-- REQUIREMENT --
The records follow. Print, word for word, the first line through the "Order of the" line.

::: TASK MATERIAL :::

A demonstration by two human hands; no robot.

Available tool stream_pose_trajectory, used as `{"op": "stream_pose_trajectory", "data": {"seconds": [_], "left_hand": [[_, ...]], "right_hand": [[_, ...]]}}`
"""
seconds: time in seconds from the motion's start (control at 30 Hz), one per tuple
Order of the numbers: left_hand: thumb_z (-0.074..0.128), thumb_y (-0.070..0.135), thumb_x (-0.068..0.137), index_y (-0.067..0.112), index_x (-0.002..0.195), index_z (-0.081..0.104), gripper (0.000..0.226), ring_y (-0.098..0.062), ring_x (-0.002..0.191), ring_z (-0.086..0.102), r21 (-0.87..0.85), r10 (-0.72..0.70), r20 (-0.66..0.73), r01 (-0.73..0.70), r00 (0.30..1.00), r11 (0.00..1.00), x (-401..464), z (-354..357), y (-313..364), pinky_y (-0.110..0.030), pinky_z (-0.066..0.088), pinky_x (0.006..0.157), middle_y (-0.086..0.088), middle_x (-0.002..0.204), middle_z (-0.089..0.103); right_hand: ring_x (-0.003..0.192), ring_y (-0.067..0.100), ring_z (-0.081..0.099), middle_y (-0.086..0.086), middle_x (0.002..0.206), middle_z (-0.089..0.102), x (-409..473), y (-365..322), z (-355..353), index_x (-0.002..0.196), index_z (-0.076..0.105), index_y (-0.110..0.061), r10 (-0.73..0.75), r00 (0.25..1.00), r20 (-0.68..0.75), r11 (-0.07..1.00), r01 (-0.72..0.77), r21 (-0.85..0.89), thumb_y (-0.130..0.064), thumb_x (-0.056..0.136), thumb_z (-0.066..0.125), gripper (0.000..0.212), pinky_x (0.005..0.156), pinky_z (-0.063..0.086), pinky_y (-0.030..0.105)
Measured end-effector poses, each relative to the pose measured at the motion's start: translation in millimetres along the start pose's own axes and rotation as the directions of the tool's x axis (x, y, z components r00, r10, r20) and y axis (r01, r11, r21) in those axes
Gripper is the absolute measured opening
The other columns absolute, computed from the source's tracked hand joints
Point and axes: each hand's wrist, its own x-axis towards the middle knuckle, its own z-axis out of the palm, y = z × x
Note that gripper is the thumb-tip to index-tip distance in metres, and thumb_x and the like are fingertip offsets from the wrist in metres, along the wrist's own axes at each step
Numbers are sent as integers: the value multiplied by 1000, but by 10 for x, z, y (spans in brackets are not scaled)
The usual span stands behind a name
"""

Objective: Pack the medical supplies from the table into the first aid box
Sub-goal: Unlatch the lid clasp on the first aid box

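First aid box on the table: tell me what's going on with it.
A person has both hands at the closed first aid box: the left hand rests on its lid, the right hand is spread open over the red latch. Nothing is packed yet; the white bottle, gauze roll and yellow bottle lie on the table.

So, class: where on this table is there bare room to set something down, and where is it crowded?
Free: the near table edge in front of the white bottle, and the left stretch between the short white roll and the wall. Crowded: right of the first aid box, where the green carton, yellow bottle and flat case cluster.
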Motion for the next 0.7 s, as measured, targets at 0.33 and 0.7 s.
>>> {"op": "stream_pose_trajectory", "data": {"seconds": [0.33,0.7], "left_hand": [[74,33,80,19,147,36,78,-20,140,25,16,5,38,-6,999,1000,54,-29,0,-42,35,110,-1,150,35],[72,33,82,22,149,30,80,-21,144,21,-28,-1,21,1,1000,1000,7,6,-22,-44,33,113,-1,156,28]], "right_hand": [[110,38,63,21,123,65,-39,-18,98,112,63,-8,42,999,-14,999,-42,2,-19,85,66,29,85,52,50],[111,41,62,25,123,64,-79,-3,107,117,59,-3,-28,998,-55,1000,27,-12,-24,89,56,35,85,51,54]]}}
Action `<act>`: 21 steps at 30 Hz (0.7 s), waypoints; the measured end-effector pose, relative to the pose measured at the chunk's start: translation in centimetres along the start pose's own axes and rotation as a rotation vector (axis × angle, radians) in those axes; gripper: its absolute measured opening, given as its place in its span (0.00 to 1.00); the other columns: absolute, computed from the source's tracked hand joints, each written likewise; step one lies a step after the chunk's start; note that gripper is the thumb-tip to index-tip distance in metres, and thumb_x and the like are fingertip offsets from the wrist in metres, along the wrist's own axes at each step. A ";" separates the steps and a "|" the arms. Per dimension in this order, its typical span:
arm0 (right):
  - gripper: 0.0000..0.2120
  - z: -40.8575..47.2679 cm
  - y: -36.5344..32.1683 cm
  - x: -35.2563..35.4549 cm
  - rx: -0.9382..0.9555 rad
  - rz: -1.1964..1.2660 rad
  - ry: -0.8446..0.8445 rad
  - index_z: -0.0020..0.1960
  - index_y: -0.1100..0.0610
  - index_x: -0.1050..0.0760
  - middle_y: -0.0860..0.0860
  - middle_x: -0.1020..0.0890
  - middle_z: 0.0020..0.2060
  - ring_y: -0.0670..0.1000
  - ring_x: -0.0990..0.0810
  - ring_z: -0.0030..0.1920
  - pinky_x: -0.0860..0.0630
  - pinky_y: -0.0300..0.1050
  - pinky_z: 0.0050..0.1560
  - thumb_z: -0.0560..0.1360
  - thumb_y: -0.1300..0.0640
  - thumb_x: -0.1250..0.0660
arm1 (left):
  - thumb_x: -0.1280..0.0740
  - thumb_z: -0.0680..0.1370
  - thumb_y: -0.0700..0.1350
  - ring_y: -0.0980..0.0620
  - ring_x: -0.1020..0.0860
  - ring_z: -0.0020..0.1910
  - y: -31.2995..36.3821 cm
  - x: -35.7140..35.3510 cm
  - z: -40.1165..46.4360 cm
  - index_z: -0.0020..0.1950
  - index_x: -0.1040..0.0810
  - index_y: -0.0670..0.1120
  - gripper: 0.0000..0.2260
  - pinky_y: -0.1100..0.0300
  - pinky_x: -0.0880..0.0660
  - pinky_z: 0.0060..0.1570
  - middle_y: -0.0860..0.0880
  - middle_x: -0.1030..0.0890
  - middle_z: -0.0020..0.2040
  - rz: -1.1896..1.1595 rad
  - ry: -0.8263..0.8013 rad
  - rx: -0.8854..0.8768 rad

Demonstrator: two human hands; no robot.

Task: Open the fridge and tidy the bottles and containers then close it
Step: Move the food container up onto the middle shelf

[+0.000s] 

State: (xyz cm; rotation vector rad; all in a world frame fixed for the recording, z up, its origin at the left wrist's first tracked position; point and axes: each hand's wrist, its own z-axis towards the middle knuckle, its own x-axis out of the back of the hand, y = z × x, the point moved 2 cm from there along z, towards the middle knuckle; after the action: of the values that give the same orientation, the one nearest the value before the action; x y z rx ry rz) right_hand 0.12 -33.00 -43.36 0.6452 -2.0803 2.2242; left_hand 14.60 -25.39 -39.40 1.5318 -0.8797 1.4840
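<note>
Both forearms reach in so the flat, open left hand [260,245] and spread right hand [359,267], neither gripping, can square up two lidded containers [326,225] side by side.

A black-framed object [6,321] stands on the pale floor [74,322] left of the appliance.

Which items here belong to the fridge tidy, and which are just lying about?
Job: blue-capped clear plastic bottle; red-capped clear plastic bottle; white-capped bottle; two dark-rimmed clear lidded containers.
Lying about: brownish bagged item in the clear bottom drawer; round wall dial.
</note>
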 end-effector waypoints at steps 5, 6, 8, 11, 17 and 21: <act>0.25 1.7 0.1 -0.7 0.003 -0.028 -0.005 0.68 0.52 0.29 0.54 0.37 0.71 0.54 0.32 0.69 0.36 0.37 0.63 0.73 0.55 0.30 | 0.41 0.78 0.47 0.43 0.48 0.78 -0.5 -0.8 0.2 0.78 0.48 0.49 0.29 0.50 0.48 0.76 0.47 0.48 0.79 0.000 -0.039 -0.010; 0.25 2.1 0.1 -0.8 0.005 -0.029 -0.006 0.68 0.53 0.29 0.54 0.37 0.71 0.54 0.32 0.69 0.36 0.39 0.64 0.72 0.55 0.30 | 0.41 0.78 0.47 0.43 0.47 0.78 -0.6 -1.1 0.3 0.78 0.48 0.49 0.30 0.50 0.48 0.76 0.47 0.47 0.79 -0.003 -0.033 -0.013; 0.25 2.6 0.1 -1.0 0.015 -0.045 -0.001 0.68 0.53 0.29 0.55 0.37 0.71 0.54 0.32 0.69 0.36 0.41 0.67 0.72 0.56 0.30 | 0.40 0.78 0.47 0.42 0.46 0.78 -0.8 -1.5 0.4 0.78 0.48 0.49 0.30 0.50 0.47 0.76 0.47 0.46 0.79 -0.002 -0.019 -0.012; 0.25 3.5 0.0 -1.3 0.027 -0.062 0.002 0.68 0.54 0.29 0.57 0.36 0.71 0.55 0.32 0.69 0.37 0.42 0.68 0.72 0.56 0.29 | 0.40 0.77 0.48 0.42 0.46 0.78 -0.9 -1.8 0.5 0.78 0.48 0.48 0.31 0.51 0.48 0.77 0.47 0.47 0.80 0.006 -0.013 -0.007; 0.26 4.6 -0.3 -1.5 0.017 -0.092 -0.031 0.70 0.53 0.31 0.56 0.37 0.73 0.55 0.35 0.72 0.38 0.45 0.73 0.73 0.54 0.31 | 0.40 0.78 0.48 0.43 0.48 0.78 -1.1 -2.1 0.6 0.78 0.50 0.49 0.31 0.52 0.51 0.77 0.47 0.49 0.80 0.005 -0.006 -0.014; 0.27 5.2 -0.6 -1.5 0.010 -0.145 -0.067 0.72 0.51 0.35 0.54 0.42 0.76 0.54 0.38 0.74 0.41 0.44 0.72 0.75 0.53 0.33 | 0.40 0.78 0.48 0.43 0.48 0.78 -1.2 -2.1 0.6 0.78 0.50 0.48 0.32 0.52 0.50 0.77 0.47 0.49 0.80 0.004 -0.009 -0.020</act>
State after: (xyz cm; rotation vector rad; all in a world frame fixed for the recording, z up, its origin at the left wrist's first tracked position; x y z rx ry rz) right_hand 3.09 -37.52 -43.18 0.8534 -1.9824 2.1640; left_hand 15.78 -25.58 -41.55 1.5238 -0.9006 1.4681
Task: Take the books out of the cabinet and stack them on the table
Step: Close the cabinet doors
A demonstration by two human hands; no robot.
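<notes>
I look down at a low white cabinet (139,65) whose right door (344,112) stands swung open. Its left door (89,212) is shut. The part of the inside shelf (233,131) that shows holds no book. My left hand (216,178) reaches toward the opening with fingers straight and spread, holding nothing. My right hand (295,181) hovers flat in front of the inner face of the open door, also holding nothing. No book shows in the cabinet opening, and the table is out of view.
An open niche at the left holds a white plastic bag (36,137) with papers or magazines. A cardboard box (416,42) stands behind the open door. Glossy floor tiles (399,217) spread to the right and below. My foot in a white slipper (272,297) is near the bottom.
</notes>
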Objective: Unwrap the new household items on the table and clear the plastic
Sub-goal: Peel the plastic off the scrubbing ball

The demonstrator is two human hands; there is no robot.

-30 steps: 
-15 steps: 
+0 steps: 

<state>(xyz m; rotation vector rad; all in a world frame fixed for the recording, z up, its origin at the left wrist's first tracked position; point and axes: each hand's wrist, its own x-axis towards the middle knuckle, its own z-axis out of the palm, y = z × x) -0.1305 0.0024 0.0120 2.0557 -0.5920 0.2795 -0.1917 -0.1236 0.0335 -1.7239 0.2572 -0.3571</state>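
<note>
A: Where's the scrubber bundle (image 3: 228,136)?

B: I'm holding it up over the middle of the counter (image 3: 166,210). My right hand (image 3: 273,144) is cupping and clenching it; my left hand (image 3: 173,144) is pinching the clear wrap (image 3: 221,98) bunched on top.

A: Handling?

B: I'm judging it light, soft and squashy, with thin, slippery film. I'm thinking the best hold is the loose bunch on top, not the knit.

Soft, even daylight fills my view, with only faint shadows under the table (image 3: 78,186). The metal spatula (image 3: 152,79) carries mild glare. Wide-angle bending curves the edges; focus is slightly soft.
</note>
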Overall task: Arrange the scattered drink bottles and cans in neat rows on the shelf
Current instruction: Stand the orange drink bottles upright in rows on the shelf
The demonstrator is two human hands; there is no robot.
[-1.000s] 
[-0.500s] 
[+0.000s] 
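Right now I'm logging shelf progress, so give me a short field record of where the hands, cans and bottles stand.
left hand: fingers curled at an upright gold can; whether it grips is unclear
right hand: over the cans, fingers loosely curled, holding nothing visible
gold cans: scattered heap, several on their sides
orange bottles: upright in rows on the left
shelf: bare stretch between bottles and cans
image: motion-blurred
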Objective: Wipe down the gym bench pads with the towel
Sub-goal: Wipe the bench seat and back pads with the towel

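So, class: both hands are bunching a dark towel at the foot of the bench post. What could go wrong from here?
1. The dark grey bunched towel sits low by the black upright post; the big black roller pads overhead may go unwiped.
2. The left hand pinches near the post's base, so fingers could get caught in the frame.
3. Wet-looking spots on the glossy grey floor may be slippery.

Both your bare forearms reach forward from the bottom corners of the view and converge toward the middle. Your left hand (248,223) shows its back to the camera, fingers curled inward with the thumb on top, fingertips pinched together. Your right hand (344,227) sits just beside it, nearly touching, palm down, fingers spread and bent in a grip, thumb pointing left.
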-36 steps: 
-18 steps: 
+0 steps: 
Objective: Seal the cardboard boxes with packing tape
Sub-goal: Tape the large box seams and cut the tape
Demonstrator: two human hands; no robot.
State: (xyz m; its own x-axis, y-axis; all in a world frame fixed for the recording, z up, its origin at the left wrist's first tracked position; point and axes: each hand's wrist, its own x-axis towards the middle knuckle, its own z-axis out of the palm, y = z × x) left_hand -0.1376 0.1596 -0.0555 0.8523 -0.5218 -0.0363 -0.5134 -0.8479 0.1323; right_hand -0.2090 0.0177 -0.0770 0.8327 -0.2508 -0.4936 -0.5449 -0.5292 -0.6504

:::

-- EXERCISE SOLUTION --
A demonstration by two human hands; no robot.

Available tool stream_pose_trajectory, used as `{"op": "stream_pose_trajectory", "data": {"seconds": [_], "left_hand": [[_, ...]], "right_hand": [[_, ...]]}}`
"""
seconds: time in seconds from the motion's start (control at 30 Hz), one per tuple
Order of the numbers: left_hand: thumb_z (-0.074..0.128), thumb_y (-0.070..0.135), thumb_x (-0.068..0.137), index_y (-0.067..0.112), index_x (-0.002..0.195), index_z (-0.081..0.104), gripper (0.000..0.226), ring_y (-0.098..0.062), ring_x (-0.002..0.191), ring_z (-0.086..0.102), r21 (-0.87..0.85), r10 (-0.72..0.70), r20 (-0.66..0.73), r01 (-0.73..0.70), r00 (0.30..1.00), r11 (0.00..1.00), x (-401..464), z (-354..357), y (-313..364), pinky_y (-0.110..0.030), pinky_z (-0.066..0.088), pinky_x (0.006..0.157), middle_y (-0.086..0.088), middle_x (-0.002..0.204), middle_z (-0.089..0.103); right_hand: ring_x (-0.003..0.192), ring_y (-0.067..0.100), ring_z (-0.081..0.099), middle_y (-0.086..0.086), middle_x (0.002..0.206), middle_z (-0.089..0.102), x (-409..473), y (-365..322), z (-355..353), index_x (-0.002..0.196), index_z (-0.076..0.105), index_y (-0.110..0.061), r10 (-0.73..0.75), r00 (0.25..1.00), r20 (-0.68..0.75), r11 (-0.07..1.00), r01 (-0.72..0.77), r21 (-0.85..0.89), thumb_y (-0.130..0.064), thumb_x (-0.056..0.136), thumb_z (-0.066..0.125), gripper (0.000..0.212), pinky_x (0.005..0.156), pinky_z (-0.063..0.086), pinky_y (-0.030..0.105)

The answer requires nothing further.